Written on June 13, 2019

Modern machine learning workflows are often polyglot, stitching together tools and libraries from various languages. This is commonly done through foreign function interfaces (FFIs). In this post, I’ll take a short look at how to do that using C foreign function interfaces (FFI) as a way to call functions written in Go using Python.

Getting started with FFIs

A foreign function interface is a mechanism by which a program written in one language can call routines or make use of services written in another. (Thanks, Wikipedia!) FFIs are how many popular data science and machine learning packages function. For example, NumPy, Pandas, and Tensorflow all have much of their core numeric operations implemented in C, and expose bindings to Python (and, for Tensorflow, other languages) to call these functions. This pattern allows users to keep the flexibility and ease of writing code in their favorite language (e.g. Python), while also taking advantage of the performance gains available when using native C or Fortran code.
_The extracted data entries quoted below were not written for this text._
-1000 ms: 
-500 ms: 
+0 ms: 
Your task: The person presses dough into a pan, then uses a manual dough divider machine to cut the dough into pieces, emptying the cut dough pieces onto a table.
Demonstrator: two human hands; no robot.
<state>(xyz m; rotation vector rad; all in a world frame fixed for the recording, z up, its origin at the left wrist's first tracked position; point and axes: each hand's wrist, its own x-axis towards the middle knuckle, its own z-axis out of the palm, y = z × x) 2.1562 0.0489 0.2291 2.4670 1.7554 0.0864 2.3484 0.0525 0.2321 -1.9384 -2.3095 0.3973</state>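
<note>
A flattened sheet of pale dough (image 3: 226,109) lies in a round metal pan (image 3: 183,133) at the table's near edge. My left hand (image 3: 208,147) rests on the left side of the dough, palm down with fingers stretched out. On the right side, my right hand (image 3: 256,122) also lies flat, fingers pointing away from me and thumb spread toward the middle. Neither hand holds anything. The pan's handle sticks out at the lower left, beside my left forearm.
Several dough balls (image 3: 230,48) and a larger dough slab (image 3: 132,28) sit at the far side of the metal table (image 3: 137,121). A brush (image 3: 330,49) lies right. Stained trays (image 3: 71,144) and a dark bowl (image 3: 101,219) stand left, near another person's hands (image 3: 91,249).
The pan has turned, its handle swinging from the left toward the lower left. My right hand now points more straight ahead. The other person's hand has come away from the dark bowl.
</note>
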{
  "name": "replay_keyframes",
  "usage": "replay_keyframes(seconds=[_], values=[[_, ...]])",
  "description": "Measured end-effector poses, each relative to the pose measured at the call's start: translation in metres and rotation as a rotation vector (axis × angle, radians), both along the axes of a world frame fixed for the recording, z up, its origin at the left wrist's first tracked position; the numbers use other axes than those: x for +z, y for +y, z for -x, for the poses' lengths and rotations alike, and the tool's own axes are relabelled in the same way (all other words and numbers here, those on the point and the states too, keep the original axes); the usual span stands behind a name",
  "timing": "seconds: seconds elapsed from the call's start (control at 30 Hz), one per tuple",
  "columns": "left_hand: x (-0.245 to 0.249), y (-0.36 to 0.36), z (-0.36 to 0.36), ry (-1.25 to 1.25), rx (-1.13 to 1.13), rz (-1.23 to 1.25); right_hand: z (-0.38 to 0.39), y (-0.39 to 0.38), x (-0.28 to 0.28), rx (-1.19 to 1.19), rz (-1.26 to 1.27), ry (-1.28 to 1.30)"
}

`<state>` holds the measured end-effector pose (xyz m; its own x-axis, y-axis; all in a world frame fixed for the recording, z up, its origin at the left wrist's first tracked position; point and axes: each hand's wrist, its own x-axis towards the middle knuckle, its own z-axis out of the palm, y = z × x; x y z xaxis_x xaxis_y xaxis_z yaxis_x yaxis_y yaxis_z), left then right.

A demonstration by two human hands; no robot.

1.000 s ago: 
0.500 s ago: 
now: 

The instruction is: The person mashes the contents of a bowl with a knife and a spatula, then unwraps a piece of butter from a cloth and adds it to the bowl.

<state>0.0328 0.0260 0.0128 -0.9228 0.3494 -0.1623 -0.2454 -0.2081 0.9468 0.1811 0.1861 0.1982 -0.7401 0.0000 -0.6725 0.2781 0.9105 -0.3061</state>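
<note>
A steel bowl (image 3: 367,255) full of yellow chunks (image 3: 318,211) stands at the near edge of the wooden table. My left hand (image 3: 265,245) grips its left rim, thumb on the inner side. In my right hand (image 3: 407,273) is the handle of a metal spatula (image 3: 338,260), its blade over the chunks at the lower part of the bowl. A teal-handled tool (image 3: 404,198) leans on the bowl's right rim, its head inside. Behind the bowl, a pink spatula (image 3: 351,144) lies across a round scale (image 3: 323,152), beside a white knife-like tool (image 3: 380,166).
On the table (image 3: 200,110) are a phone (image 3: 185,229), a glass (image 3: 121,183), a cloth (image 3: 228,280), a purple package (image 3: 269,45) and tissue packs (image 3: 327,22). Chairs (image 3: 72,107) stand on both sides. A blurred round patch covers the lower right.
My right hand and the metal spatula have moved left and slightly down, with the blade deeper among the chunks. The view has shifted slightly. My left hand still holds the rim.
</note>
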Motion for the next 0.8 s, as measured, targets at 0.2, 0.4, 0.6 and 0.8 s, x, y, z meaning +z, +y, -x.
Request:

Python has a number of packages that enable wrapping C functions with Python, the most popular of which is likely the built-in ctypes package in the standard library. R also has good native C (and C++) support, as well as convenient “higher level” support through the Rcpp package. Hadley Wickham has a great introduction to the Rcpp package on his website. Since we’ll be looking at calling Go code from Python or R via a C FFI, the Go C FFI documentation is also a helpful resource.

The setup

Our goal is to call a function written in Go using Python or R. To do that, we need some functions in Go. Here are two of them:

package readwrite

import (
    "fmt"
)

func Read(path string) []byte {
    result := []byte("read from " + path)
	return result
}

func Write(data []byte, path string) {
    fmt.Println("Go: wrote to", path)
	return
}

These functions are largely vacuous, but will demonstrate passing binary data between Go and other languages.

From Go to C

These two functions are pure Go, but there’s no native Go-Python FFI (yet), so we should also wrap them with functions that can be exported to C using cgo. This is done by including the "C" package in your Go program’s import statement, adding //export comments to the functions you want to export, and then building a C shared object with the result:

package main

import (
    "C"
    "path/to/readwrite"
    "fmt"
    "unsafe"
    "encoding/binary"
)

func main() {
    fmt.Println("All main'd up!")
    return
}

//export Read
func Read(path *C.char) unsafe.Pointer {
    s := C.GoString(path)
    read := readwrite.Read(s)
    length := make([]byte, 8)
    binary.LittleEndian.PutUint64(length, uint64(len(read)))
    return C.CBytes(append(length, read...))
}

//export Write
func Write(data *C.char, path *C.char, size C.int) {
    d := C.GoBytes(unsafe.Pointer(data), size)
    s := C.GoString(path)
    readwrite.Write([]byte(d), s)
}

These functions look a little different than what we wrote in the readwrite package! A couple of notes about what’s going on here:

  1. For string data, we have to convert between C strings (pointers to char arrays) and Go-native strings. Fortunately, there’s a library function that does this (C.GoString).
  2. For the C-exportable Read and Write functions, we also need to include information about how many bytes our byte arrays will be. This is because any code that calls these functions will need to know how many bytes to expect from C. We could accomplish this by including a stop character (e.g. a null byte) to terminate the byte array, but since we want to support passing arbitrary binary data back and forth, I’ve instead chosen to make the first 8 bytes the length of the rest of the byte array. Then, the calling code can read the first 8 bytes to know how many more bytes to expect. (This limits us to a maximum of about 18,446,744 terabytes per message, but hopefully that’s enough!)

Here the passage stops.